> [Exercise brief] When you copy the data, keep every word exactly as it is and leave the pictures out.

Dataset excerpt section start

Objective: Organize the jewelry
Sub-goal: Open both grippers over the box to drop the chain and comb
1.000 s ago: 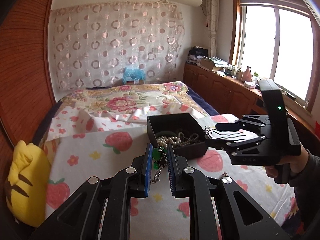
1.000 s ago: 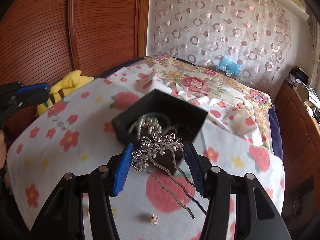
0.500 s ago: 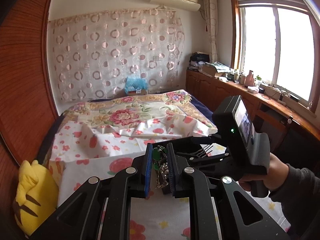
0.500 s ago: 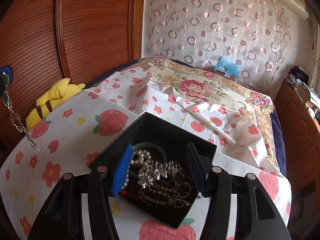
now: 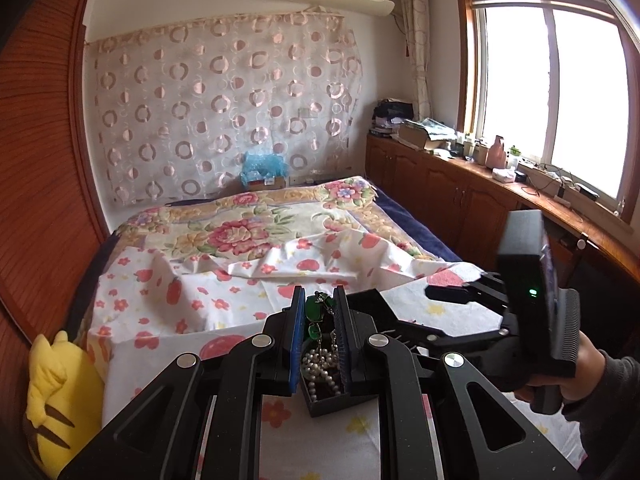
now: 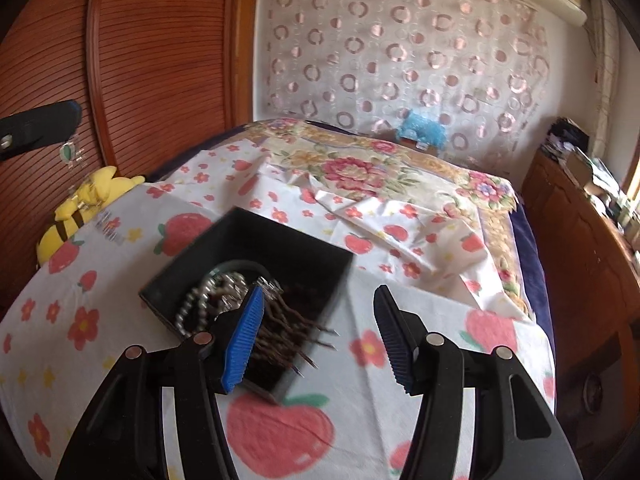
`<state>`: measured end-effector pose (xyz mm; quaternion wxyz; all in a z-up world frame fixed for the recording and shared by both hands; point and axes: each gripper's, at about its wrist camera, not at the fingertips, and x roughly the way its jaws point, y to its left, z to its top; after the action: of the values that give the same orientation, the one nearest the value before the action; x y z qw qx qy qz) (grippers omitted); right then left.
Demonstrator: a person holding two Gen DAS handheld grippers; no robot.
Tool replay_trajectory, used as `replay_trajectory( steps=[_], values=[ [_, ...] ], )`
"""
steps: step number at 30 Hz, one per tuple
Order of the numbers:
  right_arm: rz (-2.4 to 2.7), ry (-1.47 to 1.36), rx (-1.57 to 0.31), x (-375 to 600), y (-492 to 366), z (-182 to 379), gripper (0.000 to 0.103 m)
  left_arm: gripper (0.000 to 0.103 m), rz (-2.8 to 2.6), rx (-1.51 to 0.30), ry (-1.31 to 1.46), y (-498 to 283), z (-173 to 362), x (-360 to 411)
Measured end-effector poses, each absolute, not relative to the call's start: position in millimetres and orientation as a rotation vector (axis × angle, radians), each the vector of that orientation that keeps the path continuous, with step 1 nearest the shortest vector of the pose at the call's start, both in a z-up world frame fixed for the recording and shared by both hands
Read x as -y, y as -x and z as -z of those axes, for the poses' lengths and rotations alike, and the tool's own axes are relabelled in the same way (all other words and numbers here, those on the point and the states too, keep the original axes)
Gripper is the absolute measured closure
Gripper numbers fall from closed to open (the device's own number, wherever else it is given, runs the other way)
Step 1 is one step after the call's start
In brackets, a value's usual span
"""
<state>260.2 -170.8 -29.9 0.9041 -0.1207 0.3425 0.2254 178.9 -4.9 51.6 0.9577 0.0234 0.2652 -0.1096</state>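
On the bed, a black jewelry box (image 6: pixel 256 264) is set on a white sheet (image 6: pixel 416 352) printed with strawberries and small flowers. Inside the box, a pearl necklace (image 6: pixel 200 300) is piled toward its left side, and a metal hair comb (image 6: pixel 288 320) is laid across the near corner, its prongs reaching out over the rim; the comb is blurred.

Just in front of that near corner, the right gripper (image 6: pixel 318 334) is held with its blue pads well apart and nothing between them. The left pad overlaps the box's near edge beside the comb, while the right pad is seen over bare sheet to the box's right.

From the left wrist view, the left gripper (image 5: pixel 318 336) is seen nearly closed, clamped on a green-stone bracelet (image 5: pixel 316 316) whose chain is hung down between the pads. Directly below and beyond these pads, the box (image 5: pixel 336 396) and its pearls (image 5: pixel 320 360) are seen, so the bracelet is carried above the box's near side. From the right wrist view, the same gripper's tip (image 6: pixel 44 122) is caught at the far left edge, with the chain dangling beneath it in blur.

A yellow plush toy (image 5: pixel 52 404) is wedged between the bed and the wooden wardrobe (image 6: pixel 120 60).
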Motion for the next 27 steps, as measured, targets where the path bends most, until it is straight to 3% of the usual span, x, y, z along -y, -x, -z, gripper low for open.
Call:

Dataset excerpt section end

> [Response area]
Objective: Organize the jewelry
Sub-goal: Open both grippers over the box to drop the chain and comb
1.000 s ago: 
1.000 s ago: 
0.500 s ago: 
0.500 s ago: 
now: 
now: 
`<state>`: measured end-effector pose (xyz mm; quaternion wxyz; all in a z-up world frame fixed for the recording and shared by both hands; point and axes: each gripper's, at about its wrist camera, not at the fingertips, and x roughly the way its jaws point, y to its left, z to its top; after the action: of the values that give the same orientation, the one nearest the value before the action; x y z qw qx qy qz) (grippers omitted); right then left.
Demonstrator: a person holding two Gen DAS handheld grippers; no robot.
Tool replay_trajectory, used as `replay_trajectory( steps=[_], values=[ [_, ...] ], )`
"""
steps: step number at 30 Hz, one per tuple
Order of the numbers:
  right_arm: rz (-2.4 to 2.7), ry (-1.47 to 1.36), rx (-1.57 to 0.31), x (-375 to 600), y (-492 to 366), z (-182 to 379), gripper (0.000 to 0.103 m)
  left_arm: gripper (0.000 to 0.103 m), rz (-2.8 to 2.6), rx (-1.51 to 0.30), ry (-1.31 to 1.46), y (-498 to 283), z (-173 to 362), x (-360 to 411)
Measured end-effector poses, each absolute, not relative to the call's start: position in millimetres and orientation as a rotation vector (axis × angle, radians), each the vector of that orientation that keeps the path continuous, with step 1 nearest the shortest vector of the pose at the call's start, both in a z-up world frame fixed for the recording and shared by both hands
Read x as -y, y as -x and z as -z of those axes, for the poses' lengths and rotations alike, and the tool's own axes are relabelled in the same way (all other words and numbers here, those on the point and the states too, keep the original axes)
Gripper is the absolute measured closure
Gripper numbers fall from closed to open (the device's own number, wherever else it is given, runs the other way)
Step 1 is one step after the call's start
In brackets, a value's usual span
"""
<state>260.2 -170.8 -29.9 0.9041 -0.1207 0.3425 0.2254 178.9 -4.9 51.6 0.9577 0.0234 0.2652 -0.1096</state>
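On the bed, a black jewelry box (image 6: pixel 256 264) is set on a white sheet (image 6: pixel 416 352) printed with strawberries and small flowers. Inside the box, a pearl necklace (image 6: pixel 200 300) is piled toward its left side, and a metal hair comb (image 6: pixel 288 320) is laid across the near corner, its prongs reaching out over the rim; the comb is blurred.

Just in front of that near corner, the right gripper (image 6: pixel 318 334) is held with its blue pads well apart and nothing between them. The left pad overlaps the box's near edge beside the comb, while the right pad is seen over bare sheet to the box's right.

From the left wrist view, the left gripper (image 5: pixel 318 336) is seen nearly closed, clamped on a green-stone bracelet (image 5: pixel 316 316) whose chain is hung down between the pads. Directly below and beyond these pads, the box (image 5: pixel 336 396) and its pearls (image 5: pixel 320 360) are seen, so the bracelet is carried above the box's near side. From the right wrist view, the same gripper's tip (image 6: pixel 44 122) is caught at the far left edge, with the chain dangling beneath it in blur.

A yellow plush toy (image 5: pixel 52 404) is wedged between the bed and the wooden wardrobe (image 6: pixel 120 60).
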Motion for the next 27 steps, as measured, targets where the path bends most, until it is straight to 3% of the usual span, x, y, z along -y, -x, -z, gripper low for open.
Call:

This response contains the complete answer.